I’ve seen that other people have also had issues with their renders having the audio and video out of sync. Since it’s still happening I thought would be worth bringing it up again.
In my case I have only noticed it now that I have used images mixed with videos in the timeline. When I used only videos before I didn’t notice the render being out of sync.
I’m using:
Linux Mint 21.3
Kdenlive 24.12.2
Standard settings for project, codecs, rendering MP4-H264/AAC
Videos are all same frame rate and encoding, all came from same place.
Images are all jpeg, all came from same place.
Audio is mp3 48kHz 256kb/s
When I’m editing in Kdenlive everything is in sync. When rendered it’s out of sync when played on VLC. When the rendered (out of sync) video is imported back into Kdenlive it plays in sync inside of Kdenlive.

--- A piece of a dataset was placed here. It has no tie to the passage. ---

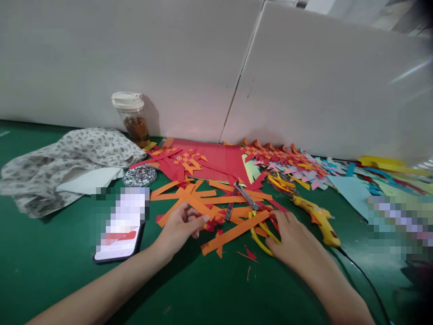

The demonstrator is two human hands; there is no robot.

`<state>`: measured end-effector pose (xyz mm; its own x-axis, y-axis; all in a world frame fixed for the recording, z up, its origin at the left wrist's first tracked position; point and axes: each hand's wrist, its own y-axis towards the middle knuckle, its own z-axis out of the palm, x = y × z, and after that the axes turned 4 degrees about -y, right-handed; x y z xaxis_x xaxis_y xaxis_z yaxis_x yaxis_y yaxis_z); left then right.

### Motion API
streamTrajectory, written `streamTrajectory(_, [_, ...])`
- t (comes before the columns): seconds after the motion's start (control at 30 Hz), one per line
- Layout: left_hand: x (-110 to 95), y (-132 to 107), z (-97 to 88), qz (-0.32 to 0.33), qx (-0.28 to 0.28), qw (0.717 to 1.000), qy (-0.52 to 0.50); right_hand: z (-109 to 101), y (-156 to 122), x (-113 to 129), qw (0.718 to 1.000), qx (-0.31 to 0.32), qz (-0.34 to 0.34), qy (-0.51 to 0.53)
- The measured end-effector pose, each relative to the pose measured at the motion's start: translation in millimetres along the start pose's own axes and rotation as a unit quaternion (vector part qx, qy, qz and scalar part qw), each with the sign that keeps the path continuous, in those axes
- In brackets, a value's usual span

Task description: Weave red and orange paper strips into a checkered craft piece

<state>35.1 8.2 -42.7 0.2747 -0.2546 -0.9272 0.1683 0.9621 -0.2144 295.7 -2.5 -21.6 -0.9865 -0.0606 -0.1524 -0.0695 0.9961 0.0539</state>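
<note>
My left hand (181, 228) rests on a loose heap of orange paper strips (206, 203) on the green table, fingers pinching at red and orange strips near its fingertips. My right hand (291, 241) lies over the yellow handles of a pair of scissors (252, 212), whose metal blades stand apart and point up-left over the strips. One long orange strip (233, 232) runs between the two hands. Small red scraps (250, 253) lie in front of the heap.
A phone (118, 232) lies left of my left hand. A yellow glue gun (316, 219) with a black cord lies right of my right hand. Behind are woven red-orange paper pieces (184, 159), a dish of beads (140, 175), a lidded cup (132, 118), a cloth (71, 158) and white partitions.
</note>
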Motion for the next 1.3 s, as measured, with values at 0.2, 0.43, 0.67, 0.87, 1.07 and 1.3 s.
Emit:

When I imported it back into Kdenlive, I changed the speed of the video to 101%, rendered it again, and then the syncing sort of matched. It’s a workaround but it’s not perfect. And would depend on the length of the video for how much the speed needs to be changed.
There’s a pretty long list of reasons you might hear audio out of sync with the imagery and only a few of them are at the creator side. And just because someone else had sync problems, doesn’t at all mean that yours are related or due to the same causes - so you’re going to need to do some exploring about exactly why its happening to you.

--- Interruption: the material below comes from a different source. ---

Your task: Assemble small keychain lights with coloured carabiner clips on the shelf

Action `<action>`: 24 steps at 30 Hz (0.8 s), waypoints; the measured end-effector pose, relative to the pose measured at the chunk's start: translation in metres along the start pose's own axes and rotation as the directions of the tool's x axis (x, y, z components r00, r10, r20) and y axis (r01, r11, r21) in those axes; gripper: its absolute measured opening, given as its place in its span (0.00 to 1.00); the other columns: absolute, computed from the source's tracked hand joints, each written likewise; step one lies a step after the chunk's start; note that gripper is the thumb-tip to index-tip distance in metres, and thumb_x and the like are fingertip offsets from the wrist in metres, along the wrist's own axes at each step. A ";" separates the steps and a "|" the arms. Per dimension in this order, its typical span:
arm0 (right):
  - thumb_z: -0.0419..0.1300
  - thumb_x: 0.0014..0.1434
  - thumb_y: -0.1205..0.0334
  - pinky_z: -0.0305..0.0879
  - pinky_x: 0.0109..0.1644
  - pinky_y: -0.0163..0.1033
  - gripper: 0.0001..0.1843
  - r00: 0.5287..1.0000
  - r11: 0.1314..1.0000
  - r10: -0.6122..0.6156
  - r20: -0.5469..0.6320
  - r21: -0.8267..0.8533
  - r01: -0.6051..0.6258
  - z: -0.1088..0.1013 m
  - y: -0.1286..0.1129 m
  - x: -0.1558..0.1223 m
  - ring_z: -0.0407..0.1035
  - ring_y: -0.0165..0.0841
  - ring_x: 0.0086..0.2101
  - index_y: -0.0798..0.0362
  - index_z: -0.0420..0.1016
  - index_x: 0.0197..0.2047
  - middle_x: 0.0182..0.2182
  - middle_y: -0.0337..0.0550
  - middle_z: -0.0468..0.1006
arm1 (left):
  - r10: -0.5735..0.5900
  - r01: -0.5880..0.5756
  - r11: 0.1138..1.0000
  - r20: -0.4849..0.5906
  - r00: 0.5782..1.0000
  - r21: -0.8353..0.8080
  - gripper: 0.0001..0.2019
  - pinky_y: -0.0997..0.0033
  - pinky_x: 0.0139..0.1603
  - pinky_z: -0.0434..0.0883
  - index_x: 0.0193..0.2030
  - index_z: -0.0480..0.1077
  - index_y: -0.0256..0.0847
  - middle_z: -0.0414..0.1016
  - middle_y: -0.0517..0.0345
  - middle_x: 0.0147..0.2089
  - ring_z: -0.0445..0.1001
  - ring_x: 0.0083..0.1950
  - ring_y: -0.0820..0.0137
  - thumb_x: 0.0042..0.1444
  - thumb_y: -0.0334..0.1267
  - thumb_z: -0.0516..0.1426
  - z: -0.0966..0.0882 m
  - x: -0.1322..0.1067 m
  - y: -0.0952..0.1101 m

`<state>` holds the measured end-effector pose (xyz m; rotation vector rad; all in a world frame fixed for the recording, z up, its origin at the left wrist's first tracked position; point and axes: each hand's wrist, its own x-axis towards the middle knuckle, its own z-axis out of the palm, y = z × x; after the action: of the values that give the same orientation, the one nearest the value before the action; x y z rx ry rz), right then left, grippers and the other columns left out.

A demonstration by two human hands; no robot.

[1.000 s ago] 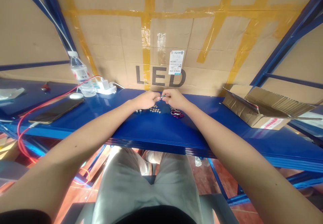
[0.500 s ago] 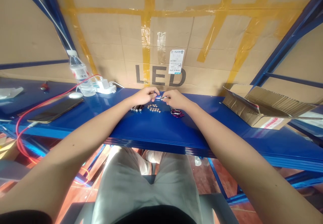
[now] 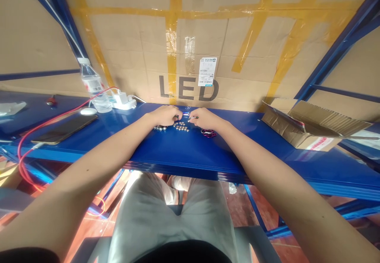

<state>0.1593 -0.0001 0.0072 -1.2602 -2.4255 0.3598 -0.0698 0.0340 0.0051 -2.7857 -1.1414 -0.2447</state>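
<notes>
Mid-frame on the blue counter [image 3: 190, 148] lie a magenta-and-silver bundle [image 3: 208, 133] and small gold-toned pieces [image 3: 181, 126]. Just beyond, at centre, the fingers of the right hand [image 3: 206, 118] pinch 1 slim, shiny metal piece [image 3: 193, 117]; those of the left hand [image 3: 164, 115] curl inward, contents unclear. Behind, cardboard [image 3: 142, 57] reads "LED" in black; its white label [image 3: 208, 71] is too small to read.

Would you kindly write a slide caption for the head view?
Left hand and right hand at a blue table with small metallic parts, before cardboard marked LED.
</notes>
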 end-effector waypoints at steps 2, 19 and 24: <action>0.58 0.64 0.66 0.54 0.33 0.38 0.17 1.000 1.000 -0.009 -0.003 -0.003 0.009 0.000 0.001 0.000 0.59 0.31 0.26 0.51 0.62 0.23 0.24 0.37 0.67 | 0.037 -0.037 0.999 -0.003 0.999 0.018 0.16 0.68 0.39 0.65 0.43 0.80 0.47 0.82 0.55 0.45 0.76 0.42 0.64 0.53 0.30 0.54 0.000 0.001 -0.002; 0.58 0.66 0.65 0.55 0.35 0.38 0.14 0.998 0.999 0.036 0.055 -0.021 -0.035 -0.003 -0.002 -0.001 0.65 0.32 0.29 0.53 0.69 0.27 0.29 0.41 0.76 | 0.003 -0.004 0.998 0.021 1.000 0.063 0.19 0.67 0.48 0.70 0.46 0.80 0.46 0.84 0.58 0.48 0.79 0.46 0.65 0.53 0.27 0.54 -0.009 -0.001 -0.006; 0.59 0.65 0.65 0.55 0.35 0.38 0.13 0.998 0.999 0.043 0.052 -0.019 -0.042 -0.003 -0.001 0.000 0.66 0.32 0.29 0.53 0.70 0.28 0.29 0.42 0.76 | -0.011 0.009 0.998 0.037 0.999 0.055 0.19 0.67 0.49 0.70 0.46 0.81 0.47 0.84 0.58 0.47 0.79 0.45 0.64 0.52 0.27 0.55 -0.011 -0.002 -0.007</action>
<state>0.1597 -0.0006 0.0099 -1.3275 -2.4540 0.3893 -0.0770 0.0356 0.0154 -2.7488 -1.1528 -0.1600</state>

VLC itself has options to adjust playback synchronisation - and they are needed often enough that there are hotkeys to tweak it (see J, K and tools->track synchronisation).
If your system is still using pulse, ditch it for pipewire - pulse is notorious for adding audio delay. Update your system to something newer than 2021. Then test your video with other players and on other systems.
Cry when you realise that there is no one answer to getting it perfectly synchronised everywhere except to run one of those sweep clock test patterns you’d see in old movies and tweak the player until the pips match up with the action. That thing existed for a reason.
It’s possible there’s a bug in what MLT is doing or what kdenlive is feeding it - but there’s a lot of other reasons AV streams can desync.
Oh! And how could I forget: cry again even harder when you realise that after you’ve spent enormous amounts of effort getting this all Just Perfect, as soon as someone plays your video on their big screen and sits back from their front surround speakers, it will all be out of sync for them again!
At 10m, they’ll hear the audio ~30ms later than they see the image, which is enough to be jarring for real time communication. There’s a reason that orchestra’s have a conductor waving their hands around too, and it’s not to remind them what to play. It’s that without that visual cue, they’d all be playing late if they took their timing from listening to the players at the other side of the room.
It’s on that short list of Genuinely Persistent problems.